This duel was absurd, but no more absurd than most of the duels between Parisian gentlemen who may be classed under the category of viveurs, or “men about town,” as they are called in England. The young bloods of Paris are always ready to draw their swords for a look or a word, or for the approbation of a worthless mistress. The combat in such cases is seldom as serious as the one just mentioned, but the ground is nearly always as frivolous. The only excuse for duels of this kind and a poor enough excuse too—is that it is the fashion to fight. An affair of honor gives a young man a certain notoriety ; the boulevard journals publish an official report of the duel, signed by the seconds; the adversaries are heroes of a certain category for a few days, and their generally harmless escapade excites a degree of curiosity and sympathy amongst the members of the fair sex.

Intervention of Gendarmes

In practice the institution of duelling is undoubtedly greatly abused in France ; nevertheless there are often serious duels, and the theory of duelling is seriously accepted, false as it is. It is a custom which has entered so deeply into French manners that it is not easy to foresee even its obsolescence. In a well-known Parisian newspaper, L’Evénement, there appeared recently the following appreciation of duelling “In France everybody fights, or is liable to fight, and no one thinks of contesting the legitimacy of duelling. Reparation by arms renders more service to social order than a police magistrate and a tribunal of justice. On leaving the courthouse the offender and the offended still retain the feelings of hatred which brought them there. The poisoned words of the lawyers have merely added to the anger of the parties, and resentment thus left smouldering in families may bring about tall kinds of complications and criminal acts. In a meeting on the terrain the case is different. Whatever the result of the combat, whether the ball be lost in the branch of a tree or fixed in a shoulder, whether the sword penetrate the breast or be stopped by a rib, there is an end of the matter. The offence is washed out, and there is no judgment, no decision, so good as the procès-verbal in which the seconds declare honor to be satisfied. The duel is a convention which not only has force of law, but which is even superior to the law, inasmuch as the judge can only give satisfaction to one of the parties, whereas the seconds send away both parties acquitted, and without the possibility of there being any ulterior reproach.”

A Sword Duel

This is a fair statement of the views of France of the nineteenth century on the subject—views which have been expressed not only in the press, but in legislative assemblies. In the time of Napoleon I. a bill for the suppression of duelling was presented in the Conseil d’Etat, and rejected after discussion, one of the reasons for not taking any legislative action in the matter being the following : “There is a multitude of offences which legal justice does not punish, and amongst these offences there are some so indefinable, or concerned with matters so delicate, that the injured party would blush to bring them out into broad daylight in order to demand public justice. In these circumstances it is impossible for a man to right himself otherwise than by a duel.”

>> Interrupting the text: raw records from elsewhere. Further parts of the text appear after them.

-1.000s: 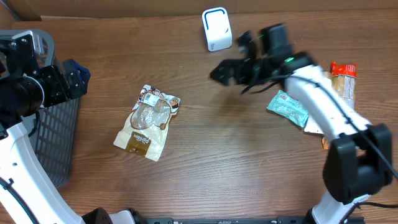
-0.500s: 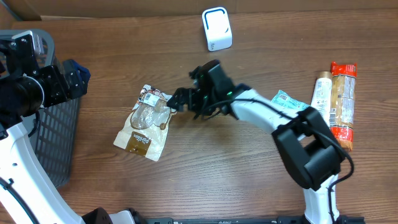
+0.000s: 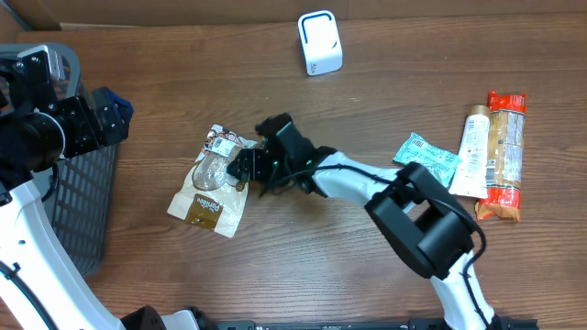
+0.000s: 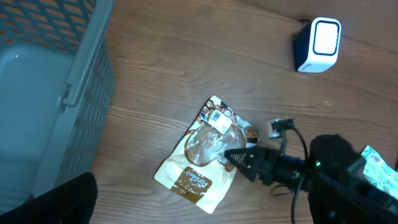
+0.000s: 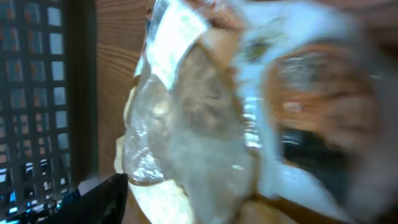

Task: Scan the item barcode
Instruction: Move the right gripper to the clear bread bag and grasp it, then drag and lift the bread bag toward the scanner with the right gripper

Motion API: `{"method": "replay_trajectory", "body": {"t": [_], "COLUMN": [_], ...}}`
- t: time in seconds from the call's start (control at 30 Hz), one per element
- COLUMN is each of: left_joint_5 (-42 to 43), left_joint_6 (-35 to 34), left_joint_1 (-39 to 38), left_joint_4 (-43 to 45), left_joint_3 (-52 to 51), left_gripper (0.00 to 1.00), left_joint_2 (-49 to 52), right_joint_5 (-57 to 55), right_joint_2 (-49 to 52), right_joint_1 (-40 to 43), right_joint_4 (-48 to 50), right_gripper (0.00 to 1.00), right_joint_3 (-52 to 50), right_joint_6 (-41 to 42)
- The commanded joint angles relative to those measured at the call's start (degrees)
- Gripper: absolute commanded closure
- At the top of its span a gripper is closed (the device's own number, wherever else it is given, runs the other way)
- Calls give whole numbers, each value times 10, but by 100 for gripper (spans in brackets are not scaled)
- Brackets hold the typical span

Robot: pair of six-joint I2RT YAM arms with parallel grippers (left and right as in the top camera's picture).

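The item is a clear and brown pastry bag (image 3: 213, 188) lying flat left of the table's middle. It carries a white label (image 4: 217, 118) near its far end. My right gripper (image 3: 240, 168) reaches across from the right, and its tips are at the bag's right edge (image 4: 231, 155). In the right wrist view the blurred bag (image 5: 199, 124) fills the space ahead. One dark finger (image 5: 93, 199) stands far off to the left side; the other is hidden. The white scanner (image 3: 319, 43) stands at the back. My left gripper (image 3: 108, 119) hangs open over the basket, holding nothing.
A grey mesh basket (image 3: 83, 211) takes up the left edge. At the right lie a green packet (image 3: 426, 156), a pale tube (image 3: 474, 151) and a red-orange package (image 3: 504, 156). The right arm stretches over the table's middle.
My right arm swung from near the scanner leftward and down to the bag, and its tips now meet the bag's right edge. The left arm has not moved.
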State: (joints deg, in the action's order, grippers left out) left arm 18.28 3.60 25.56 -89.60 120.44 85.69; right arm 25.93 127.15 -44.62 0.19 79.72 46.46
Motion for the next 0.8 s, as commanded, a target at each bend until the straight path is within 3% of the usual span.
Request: {"method": "replay_trajectory", "body": {"t": [0.0,0.2,0.3,0.6,0.77], "left_joint_5": [6,6,6,6,6], "left_joint_6": [11,11,11,12,11], "left_joint_1": [1,1,1,1,1], "left_joint_4": [1,1,0,1,1], "left_joint_3": [1,1,1,1,1], "left_gripper": [1,0,0,0,0], "left_joint_2": [3,3,3,3,3], "right_joint_5": [-11,-18,0,299,304], "right_joint_2": [17,17,16,-8,-8], "right_joint_1": [-6,0,10,134,199], "right_joint_4": [0,-14,-36,-70,-167], "right_gripper": [37,80,91,96,92], "right_joint_3": [-3,-3,-3,-2,-2], "right_joint_6": [16,13,-7,-248,-320]}}
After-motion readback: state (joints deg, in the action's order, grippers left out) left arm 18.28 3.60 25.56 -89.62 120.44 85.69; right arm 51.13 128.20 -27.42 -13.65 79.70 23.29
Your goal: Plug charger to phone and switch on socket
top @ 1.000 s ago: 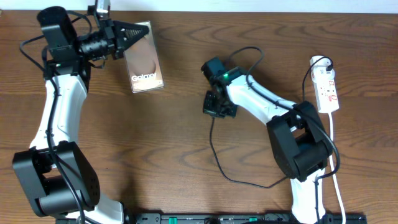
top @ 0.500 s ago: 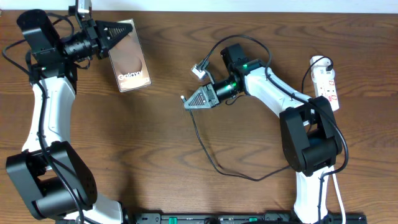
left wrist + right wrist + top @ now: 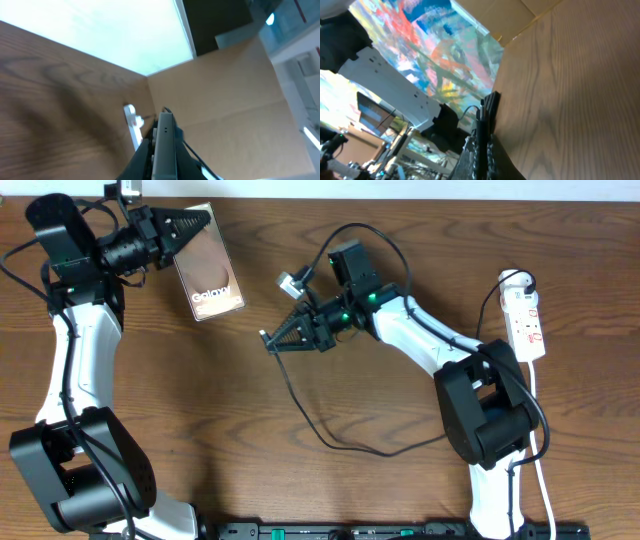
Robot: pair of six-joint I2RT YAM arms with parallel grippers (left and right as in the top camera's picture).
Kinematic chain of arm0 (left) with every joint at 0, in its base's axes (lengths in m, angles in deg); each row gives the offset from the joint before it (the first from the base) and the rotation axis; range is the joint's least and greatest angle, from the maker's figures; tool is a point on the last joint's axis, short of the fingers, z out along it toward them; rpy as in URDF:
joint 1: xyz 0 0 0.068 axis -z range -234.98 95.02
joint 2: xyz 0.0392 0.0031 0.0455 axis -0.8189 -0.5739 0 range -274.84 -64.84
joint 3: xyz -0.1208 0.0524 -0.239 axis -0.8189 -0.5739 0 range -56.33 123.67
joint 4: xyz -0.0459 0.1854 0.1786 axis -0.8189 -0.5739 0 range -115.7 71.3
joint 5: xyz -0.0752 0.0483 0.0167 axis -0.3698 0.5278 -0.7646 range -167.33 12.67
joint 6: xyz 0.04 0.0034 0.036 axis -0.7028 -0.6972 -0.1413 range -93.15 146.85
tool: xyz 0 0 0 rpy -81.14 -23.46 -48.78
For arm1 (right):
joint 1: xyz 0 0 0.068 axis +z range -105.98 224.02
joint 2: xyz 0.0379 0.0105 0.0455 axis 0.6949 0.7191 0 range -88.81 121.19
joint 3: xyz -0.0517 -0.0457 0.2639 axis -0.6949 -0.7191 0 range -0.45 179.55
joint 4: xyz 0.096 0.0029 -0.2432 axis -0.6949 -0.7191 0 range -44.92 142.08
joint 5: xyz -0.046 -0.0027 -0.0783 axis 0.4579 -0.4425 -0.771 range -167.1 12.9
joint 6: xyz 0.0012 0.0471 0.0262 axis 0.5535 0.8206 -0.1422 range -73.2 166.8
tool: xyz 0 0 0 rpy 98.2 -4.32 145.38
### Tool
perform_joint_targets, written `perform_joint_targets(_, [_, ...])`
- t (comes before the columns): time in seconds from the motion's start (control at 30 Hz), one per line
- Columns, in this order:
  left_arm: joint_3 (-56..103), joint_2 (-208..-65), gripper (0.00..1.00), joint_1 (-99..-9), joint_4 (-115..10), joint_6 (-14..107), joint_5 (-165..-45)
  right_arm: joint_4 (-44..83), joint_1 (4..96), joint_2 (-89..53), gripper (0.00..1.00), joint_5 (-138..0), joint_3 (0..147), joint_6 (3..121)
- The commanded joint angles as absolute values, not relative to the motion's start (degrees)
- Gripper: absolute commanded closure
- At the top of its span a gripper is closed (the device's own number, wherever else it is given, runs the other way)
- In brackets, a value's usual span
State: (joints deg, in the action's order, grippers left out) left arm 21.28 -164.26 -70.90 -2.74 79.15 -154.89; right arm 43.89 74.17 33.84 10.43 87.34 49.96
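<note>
- Overhead, a flat dark brown phone slab [image 3: 212,278] is pinched at upper left by the left gripper [image 3: 202,222] jaws; a white oblong socket strip [image 3: 527,320] is seen far right on the wooden surface [image 3: 250,480].
- Only in the right wrist view is the thin black charger plug [image 3: 489,107] shown clamped in the right gripper [image 3: 270,337] jaws.

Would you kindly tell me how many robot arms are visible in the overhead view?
2. The left arm rises along the left side, the left gripper holding the phone. The right arm reaches toward the middle, the right gripper holding the charger.
</note>
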Motion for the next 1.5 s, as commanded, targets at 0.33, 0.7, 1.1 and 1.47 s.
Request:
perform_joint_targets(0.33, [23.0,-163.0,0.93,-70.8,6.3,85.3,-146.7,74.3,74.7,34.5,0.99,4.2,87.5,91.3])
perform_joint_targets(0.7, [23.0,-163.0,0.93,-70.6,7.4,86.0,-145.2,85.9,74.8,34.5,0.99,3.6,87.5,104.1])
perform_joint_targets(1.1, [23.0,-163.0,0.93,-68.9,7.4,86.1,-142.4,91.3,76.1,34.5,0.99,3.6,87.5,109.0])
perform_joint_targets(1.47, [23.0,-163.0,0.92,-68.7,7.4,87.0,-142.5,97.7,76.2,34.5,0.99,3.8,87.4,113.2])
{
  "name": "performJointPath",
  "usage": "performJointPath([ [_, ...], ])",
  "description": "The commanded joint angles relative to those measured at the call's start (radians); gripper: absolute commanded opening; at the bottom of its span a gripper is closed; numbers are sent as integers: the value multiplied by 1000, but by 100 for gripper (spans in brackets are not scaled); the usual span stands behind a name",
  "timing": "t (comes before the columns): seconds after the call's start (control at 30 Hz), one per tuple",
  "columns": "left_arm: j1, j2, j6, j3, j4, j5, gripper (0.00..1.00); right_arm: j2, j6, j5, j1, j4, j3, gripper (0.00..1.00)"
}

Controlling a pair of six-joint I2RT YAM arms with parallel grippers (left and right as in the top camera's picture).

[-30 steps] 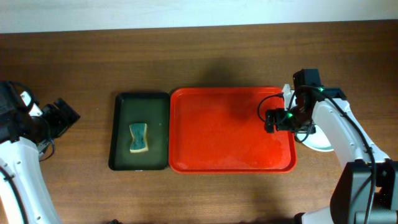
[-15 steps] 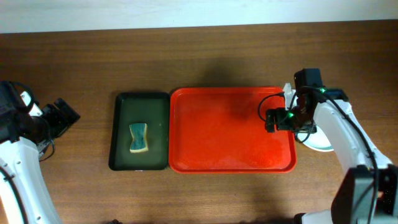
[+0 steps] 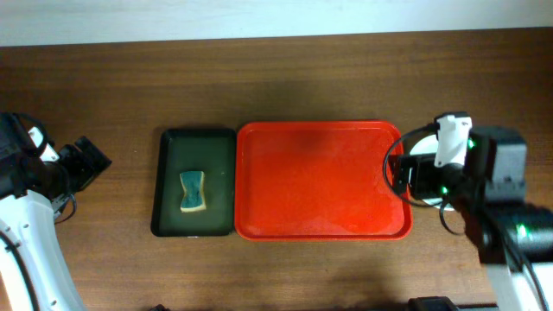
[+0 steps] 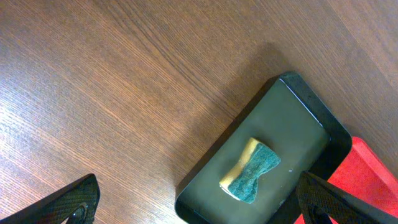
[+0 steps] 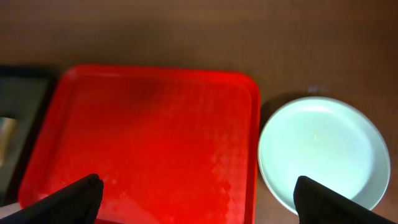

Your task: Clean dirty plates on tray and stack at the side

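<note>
Plates (image 5: 320, 152): round, shallow, pale blue-green crockery. In the right wrist view, one dish shows face-up on the brown wooden counter (image 5: 186, 31), just beside the right rim of the large bright red rectangular plastic tray (image 5: 155, 143). No yellow smear shows on it. Whether others lie beneath cannot be told. The tray bed is bare, with no plate on it. The right hand (image 5: 199, 202) has its two dark fingertips at the lower corners, spread wide with nothing between them.

Overhead view:
- The red tray lies mid-counter and carries nothing.
- The right hand hangs above the plate spot off the tray's right edge, its arm hiding most of the crockery.
- A narrower dark green rectangular tray (image 3: 173, 147) sits touching or nearly touching the red tray's left side.
- A small teal-and-yellow sponge (image 3: 193, 192) lies inside the green tray.
- The left hand (image 3: 86, 160) rests far left, well apart from both trays.

Left wrist view:
- The left hand is fully open and empty, angled toward the green tray and sponge.
- A red corner shows at the lower right.

Step in hand, as judged: the closing stage, with cleaning and stacking seemingly done, since nothing dirty is left on the tray. The next move likely calls only for lifting the open right hand straight up, clear of the plate rim and without nudging it.
</note>
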Motion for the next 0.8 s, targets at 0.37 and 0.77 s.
performJointPath([
  [0.37,4,-7,-6,15,2,7,99,-589,-18,70,141,18,-106,98],
  [0.77,4,-7,-6,15,2,7,99,-961,-18,37,155,1065,-734,98],
])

Guizot declared, in the tribune of the French Parliament, “French society must give up the idea of preventing a duel which has a just ground.” Berryer, Brillat-Savarin, Jules Janin, Walsh, Lemontey, Chatelain, Armand Carrol, have defended duelling as an institution which three centuries of legislation and philosophy have been powerless to dethrone. It is a prejudice, a relic of barbarism, or whatever you may please to call it. That they will admit, while at the same time arguing to show that it is necessary for the existence of societies. Jules Janie says, “I would not consent to live twenty-four hours in society, such as it is at present established and governed, if duel-ling did not exist.” There is hardly a name illustrious in the political, literary, and social annals of France during the nineteenth century which is not the name of a duelist. Even the magistrates themselves fight duels. In fact, throughout the century duelling has continued in France as a social scourge, varying in intensity according to the greater or less intensity of the passions of the moment. Now, as in the times of Louis XIV., justice is powerless to suppress the practice, and legislators seem to have abandoned the attempt to do so, or even to regulate duelling.

Meeting of the Seconds

The French duel is a single combat between two or several persons, who fight voluntarily, for some private interest, in accordance with a previous agreement, and in consequence of a challenge in the form of a cartel, the motive of which is some offence. The offence having been given and taken up, the principals choose their seconds, who arrange the whole affair, discuss the interests of their clients, establish the conditions of the duel in all its details. The rights, duties, conduct, of principals and seconds are stated with great minuteness in the Comte de Château-villard’s Essai sur le Duel, and with still greater minuteness in the recent work of the Comte du Verger de Saint-Thomas already cited. It would be outside our purpose to enter more deeply upon the subject of these technicalities, which occupy in the last-mentioned volume some three hundred pages. It will suffice to say that the usual arms are the rapier, the sabre—used almost exclusively in the army—and the pistol ; that before the meeting the conditions of the encounter are minutely detailed in a procès-verbal signed by the seconds ; and that upon the encounter another procès-verbal is drawn up recording the result, and signed by the seconds and by the doctors. Nowadays duelling has become so thoroughly tolerated that the adversaries rarely take the trouble to go to the frontier to fight. They meet in the environs of Paris in a wood or a country lane; several duels have been fought behind the tribunes of the race-courses of Longchamps and Auteuil, and in the presence of numerous witnesses. The police or the gendarmes have a right to interfere and prevent the fight, but in reality these functionaries are rarely at hand at the critical moment. The adversaries, too, may be prosecuted, but except in cases of fatal results justice generally ignores the incident of a hostile encounter, in spite of the publicity given to it by the newspapers.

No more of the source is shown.